L’entrée de nombreux Germains dans l’empire se présente à notre esprit sous l’aspect d’une invasion et d’une conquête ; mais les hommes de ce temps-là s’en faisaient une autre idée. Ils virent, durant deux siècles, ces Germains se glisser dans leur pays pacifiquement et humblement, les uns à titre de laboureurs, les autres à titre de soldats de l’empire.

Il se fit en effet, pendant une série de générations, une immigration incessante de laboureurs germains.
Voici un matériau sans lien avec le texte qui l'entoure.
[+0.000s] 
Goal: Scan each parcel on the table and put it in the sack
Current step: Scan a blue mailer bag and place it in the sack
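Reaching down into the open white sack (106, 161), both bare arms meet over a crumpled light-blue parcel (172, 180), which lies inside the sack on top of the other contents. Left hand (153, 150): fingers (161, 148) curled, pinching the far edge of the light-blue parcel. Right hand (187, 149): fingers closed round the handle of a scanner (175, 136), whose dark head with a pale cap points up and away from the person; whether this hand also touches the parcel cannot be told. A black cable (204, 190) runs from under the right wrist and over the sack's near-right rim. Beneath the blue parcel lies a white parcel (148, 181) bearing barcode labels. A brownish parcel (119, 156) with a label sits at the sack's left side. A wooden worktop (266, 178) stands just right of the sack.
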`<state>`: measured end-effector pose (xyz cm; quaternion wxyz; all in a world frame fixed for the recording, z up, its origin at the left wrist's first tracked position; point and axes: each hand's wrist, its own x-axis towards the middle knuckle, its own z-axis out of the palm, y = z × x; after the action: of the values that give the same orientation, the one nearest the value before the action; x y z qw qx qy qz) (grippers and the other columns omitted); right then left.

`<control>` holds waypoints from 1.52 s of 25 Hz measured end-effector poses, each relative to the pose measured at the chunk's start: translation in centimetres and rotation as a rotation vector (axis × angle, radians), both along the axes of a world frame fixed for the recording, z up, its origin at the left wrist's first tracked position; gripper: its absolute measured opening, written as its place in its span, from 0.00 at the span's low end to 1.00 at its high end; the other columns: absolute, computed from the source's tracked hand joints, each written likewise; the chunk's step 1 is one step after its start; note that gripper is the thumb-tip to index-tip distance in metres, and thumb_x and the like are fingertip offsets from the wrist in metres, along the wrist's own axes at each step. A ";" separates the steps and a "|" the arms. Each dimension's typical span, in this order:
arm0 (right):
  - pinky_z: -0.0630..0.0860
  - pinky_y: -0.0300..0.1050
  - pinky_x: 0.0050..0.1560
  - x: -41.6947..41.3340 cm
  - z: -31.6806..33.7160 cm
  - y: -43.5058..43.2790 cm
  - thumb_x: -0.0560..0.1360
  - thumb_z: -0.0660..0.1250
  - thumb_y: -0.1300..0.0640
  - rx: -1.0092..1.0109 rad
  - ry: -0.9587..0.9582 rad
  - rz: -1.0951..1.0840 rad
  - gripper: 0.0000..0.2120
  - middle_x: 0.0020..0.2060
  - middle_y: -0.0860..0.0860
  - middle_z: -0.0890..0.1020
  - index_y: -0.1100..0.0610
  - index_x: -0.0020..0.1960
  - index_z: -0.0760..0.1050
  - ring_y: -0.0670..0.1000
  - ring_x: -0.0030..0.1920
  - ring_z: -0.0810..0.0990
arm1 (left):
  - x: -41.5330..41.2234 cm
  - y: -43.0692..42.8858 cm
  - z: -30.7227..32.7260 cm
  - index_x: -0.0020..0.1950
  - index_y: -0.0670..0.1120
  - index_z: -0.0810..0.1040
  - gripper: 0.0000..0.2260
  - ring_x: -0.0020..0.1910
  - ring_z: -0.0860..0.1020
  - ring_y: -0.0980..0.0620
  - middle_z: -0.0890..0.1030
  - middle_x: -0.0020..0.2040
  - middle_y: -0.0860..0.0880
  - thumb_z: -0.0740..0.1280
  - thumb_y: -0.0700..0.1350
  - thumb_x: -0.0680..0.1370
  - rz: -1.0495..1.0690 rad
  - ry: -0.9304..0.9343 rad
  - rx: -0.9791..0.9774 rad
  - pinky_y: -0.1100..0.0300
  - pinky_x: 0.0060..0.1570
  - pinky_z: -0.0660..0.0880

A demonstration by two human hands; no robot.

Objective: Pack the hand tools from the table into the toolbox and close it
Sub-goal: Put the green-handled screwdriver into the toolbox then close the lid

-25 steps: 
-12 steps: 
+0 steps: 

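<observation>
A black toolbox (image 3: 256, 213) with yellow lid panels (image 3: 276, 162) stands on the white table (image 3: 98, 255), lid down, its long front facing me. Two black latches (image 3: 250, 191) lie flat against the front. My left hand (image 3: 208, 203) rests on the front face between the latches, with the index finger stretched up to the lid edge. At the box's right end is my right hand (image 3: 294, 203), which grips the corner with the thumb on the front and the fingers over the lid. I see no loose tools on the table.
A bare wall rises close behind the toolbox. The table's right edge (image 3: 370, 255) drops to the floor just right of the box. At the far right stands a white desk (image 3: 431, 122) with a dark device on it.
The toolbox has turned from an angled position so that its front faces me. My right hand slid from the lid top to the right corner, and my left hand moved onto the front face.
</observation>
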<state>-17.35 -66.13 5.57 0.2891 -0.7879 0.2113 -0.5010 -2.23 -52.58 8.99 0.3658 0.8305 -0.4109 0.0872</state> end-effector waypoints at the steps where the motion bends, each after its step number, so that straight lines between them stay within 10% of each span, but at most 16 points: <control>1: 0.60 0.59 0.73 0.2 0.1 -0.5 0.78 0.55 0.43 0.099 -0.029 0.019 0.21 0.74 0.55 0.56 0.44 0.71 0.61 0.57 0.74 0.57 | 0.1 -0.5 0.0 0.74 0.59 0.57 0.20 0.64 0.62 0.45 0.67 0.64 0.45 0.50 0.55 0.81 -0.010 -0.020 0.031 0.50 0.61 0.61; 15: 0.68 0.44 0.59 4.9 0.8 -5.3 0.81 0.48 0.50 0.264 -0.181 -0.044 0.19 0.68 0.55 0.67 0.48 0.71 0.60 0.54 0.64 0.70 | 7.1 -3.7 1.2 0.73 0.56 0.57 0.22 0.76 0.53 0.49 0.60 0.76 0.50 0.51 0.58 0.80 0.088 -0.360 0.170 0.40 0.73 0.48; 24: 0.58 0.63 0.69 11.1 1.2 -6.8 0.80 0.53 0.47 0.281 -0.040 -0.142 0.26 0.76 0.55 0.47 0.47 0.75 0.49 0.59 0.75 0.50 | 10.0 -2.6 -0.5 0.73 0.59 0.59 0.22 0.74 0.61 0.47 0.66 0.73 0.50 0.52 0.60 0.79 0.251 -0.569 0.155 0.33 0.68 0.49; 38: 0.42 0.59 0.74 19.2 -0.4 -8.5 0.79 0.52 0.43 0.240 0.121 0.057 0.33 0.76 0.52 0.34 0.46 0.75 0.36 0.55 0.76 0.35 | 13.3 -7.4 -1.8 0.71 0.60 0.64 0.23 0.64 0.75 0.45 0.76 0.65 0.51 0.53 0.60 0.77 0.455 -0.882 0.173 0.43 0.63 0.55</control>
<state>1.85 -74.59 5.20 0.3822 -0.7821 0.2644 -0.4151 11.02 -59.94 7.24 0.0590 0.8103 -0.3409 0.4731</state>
Ils ne venaient pas toujours de bon gré ; ils étaient souvent amenés de force, et leur arrivée coïncidait presque toujours avec une victoire des armées impériales. C’est après les succès de l’empereur Claude le Gothique en 270 que l’on vit affluer sur les terres en friche une foule de Germains vaincus. C’est après une victoire de l’empereur Probus en 277 qu’on vit les champs de la Gaule labourés par les prisonniers germains. En 291, les Francs, « admis sous les lois de l’empire, » cultivèrent les champs des Nerviens et des Trévires. Un peu plus tard, en 296, les victoires de Constance Chlore forcèrent les Chamaves et les Frisons à labourer pour les Romains. Au siècle suivant, les Francs-Saliens furent cantonnés dans l’empire par la volonté du césar Julien, leur vainqueur. Théodose remporta une grande victoire sur les Alamans ; l’Italie vit alors arriver une foule de captifs de cette nation, qui, par ordre de l’empereur, furent établis comme colons sur les rives du Pô[2]. Plus tard, le poète Claudien chanta les grands succès de Stilicon, qui obligeait les Sicambres à changer leurs épées en socs de charrue. Assurément ces faits n’apparaissaient pas aux yeux des contemporains comme une conquête du pays par une population étrangère ; ils y voyaient plutôt l’empire conquérant des sujets étrangers.

Que l’empire eût besoin de chercher des bras au dehors pour cultiver son sol, c’est ce qui étonne au premier aspect. Il est avéré que la classe agricole était devenue insuffisante. Cette insuffisance

  1. Jornandès, de Reb. gothicis, 7, 8, 9,11.
  2. Ammien Marcellin, XXVIII, 15 ; Vopiscus ; Eumène, Panég.